:: The data ::
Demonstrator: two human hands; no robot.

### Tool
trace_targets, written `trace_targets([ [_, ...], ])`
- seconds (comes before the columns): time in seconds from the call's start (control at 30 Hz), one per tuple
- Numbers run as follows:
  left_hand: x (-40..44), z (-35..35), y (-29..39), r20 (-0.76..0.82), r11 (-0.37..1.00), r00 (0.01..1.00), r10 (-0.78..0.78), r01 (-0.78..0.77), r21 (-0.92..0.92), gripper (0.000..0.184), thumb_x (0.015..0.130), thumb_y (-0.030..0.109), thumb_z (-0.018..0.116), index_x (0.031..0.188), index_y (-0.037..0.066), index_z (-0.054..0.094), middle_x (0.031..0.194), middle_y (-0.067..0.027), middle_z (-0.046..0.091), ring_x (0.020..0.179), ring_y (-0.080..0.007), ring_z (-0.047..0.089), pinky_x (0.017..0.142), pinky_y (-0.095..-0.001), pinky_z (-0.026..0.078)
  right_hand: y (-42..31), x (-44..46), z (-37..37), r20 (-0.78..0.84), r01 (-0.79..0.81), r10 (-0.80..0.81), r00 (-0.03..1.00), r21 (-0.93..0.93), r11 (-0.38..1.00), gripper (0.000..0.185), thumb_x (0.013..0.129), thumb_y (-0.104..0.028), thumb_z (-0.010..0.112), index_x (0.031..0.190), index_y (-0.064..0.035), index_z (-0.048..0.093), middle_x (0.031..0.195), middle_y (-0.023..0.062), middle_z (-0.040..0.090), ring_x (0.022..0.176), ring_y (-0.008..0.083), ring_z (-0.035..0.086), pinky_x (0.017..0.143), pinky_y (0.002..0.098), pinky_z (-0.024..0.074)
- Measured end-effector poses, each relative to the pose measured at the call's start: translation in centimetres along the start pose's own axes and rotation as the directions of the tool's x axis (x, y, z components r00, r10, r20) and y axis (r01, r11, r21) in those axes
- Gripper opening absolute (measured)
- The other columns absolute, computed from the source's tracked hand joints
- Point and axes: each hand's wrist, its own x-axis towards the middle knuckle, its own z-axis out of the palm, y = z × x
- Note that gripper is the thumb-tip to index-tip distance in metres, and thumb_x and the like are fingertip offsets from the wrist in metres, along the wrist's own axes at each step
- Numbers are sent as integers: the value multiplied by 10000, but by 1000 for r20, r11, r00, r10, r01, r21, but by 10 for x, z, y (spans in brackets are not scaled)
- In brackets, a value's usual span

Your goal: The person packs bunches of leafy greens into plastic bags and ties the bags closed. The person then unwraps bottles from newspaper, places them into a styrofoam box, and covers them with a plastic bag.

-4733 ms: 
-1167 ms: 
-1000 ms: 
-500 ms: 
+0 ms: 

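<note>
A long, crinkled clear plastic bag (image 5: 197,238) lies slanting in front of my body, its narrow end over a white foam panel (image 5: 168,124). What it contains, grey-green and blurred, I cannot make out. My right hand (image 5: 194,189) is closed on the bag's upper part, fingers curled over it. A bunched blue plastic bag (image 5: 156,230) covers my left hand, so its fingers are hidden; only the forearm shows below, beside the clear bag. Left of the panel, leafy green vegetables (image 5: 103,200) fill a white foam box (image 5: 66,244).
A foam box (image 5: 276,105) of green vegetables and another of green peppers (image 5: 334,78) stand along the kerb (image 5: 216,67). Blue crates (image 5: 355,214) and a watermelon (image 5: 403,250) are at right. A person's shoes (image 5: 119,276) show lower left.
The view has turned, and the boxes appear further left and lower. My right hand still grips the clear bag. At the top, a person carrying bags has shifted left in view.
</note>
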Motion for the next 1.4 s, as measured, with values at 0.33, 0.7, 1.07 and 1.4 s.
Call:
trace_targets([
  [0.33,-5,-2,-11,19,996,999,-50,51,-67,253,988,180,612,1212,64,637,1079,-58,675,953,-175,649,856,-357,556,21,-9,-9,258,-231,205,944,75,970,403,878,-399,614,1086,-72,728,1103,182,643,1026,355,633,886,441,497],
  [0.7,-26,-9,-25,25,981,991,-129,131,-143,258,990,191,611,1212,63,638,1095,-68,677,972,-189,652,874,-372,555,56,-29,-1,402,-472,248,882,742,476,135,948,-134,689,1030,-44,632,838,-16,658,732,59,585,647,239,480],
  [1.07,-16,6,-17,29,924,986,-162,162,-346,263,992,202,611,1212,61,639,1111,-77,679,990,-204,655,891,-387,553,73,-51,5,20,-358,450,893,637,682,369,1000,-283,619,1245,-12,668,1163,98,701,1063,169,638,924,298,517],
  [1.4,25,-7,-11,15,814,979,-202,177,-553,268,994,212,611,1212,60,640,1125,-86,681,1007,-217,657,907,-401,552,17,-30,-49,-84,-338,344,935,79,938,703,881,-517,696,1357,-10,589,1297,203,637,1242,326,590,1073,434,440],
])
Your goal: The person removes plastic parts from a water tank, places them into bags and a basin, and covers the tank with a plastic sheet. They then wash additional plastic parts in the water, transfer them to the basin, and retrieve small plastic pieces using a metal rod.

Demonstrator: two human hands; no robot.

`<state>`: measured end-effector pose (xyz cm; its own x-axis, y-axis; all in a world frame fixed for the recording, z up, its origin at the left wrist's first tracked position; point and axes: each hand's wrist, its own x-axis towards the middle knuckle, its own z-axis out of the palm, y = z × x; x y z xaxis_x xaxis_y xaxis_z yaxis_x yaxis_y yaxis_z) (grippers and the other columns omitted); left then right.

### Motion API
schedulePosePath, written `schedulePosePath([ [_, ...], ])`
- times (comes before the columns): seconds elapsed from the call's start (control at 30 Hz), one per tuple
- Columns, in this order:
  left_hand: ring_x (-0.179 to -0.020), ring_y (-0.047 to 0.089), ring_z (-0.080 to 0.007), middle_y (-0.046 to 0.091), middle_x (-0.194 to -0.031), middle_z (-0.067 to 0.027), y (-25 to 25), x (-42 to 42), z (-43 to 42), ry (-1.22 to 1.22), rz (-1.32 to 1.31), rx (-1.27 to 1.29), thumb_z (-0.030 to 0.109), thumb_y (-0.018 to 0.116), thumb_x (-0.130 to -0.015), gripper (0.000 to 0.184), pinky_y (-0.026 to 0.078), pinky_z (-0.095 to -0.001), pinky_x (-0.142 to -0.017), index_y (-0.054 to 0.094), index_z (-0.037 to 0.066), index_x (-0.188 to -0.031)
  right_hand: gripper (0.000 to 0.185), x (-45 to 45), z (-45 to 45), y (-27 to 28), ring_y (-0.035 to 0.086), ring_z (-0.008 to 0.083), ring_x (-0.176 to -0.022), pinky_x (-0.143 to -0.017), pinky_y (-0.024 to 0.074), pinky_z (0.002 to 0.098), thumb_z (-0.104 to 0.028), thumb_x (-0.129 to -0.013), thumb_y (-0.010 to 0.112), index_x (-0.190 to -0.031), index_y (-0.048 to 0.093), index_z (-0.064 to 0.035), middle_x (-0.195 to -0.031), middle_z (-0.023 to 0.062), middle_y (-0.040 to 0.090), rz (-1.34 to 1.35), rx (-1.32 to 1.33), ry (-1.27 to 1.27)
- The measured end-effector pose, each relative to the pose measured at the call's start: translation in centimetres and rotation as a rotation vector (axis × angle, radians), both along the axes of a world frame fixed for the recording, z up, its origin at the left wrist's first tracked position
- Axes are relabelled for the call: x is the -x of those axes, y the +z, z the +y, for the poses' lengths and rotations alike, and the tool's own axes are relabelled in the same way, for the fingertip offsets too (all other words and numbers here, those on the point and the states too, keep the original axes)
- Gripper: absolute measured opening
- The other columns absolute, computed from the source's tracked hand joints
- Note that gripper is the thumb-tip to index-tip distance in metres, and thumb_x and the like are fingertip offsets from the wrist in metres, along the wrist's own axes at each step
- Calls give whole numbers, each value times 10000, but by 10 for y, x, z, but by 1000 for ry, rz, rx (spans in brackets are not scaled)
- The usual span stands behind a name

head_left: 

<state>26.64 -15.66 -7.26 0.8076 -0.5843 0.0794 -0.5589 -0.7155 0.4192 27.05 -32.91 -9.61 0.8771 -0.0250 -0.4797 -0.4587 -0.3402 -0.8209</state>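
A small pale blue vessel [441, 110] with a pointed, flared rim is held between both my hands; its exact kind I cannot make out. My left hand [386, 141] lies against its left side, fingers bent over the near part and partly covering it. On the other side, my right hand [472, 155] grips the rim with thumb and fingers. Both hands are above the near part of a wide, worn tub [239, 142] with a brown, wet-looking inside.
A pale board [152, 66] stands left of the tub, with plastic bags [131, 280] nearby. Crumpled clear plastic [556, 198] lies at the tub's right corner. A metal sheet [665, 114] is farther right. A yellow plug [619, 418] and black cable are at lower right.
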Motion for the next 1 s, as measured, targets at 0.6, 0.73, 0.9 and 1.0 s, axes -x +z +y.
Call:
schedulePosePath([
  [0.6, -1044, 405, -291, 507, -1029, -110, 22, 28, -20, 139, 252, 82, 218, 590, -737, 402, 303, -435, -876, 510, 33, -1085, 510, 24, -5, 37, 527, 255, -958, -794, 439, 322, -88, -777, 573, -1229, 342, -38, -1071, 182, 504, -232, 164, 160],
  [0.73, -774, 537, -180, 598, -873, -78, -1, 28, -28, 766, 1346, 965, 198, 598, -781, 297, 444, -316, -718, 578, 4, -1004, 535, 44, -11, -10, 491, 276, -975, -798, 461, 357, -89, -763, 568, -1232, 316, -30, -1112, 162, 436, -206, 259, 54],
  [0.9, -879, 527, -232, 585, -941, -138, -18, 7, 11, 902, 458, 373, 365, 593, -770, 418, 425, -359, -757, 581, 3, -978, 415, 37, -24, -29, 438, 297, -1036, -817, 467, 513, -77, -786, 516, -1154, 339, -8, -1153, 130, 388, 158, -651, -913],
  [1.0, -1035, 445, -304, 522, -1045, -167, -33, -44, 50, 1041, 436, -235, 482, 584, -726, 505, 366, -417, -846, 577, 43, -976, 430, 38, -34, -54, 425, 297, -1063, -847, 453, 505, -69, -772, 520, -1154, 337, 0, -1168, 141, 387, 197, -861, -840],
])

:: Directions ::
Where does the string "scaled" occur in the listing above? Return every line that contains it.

:: Response below ::
- Numbers are sent as integers: the value multiplied by 10000, but by 1000 for r20, r11, r00, r10, r01, r21, but by 10 for x, z, y (spans in brackets are not scaled)
- Calls give whole numbers, each value times 10000, but by 10 for y, x, z, but by 1000 for ry, rz, rx (spans in brackets are not scaled)

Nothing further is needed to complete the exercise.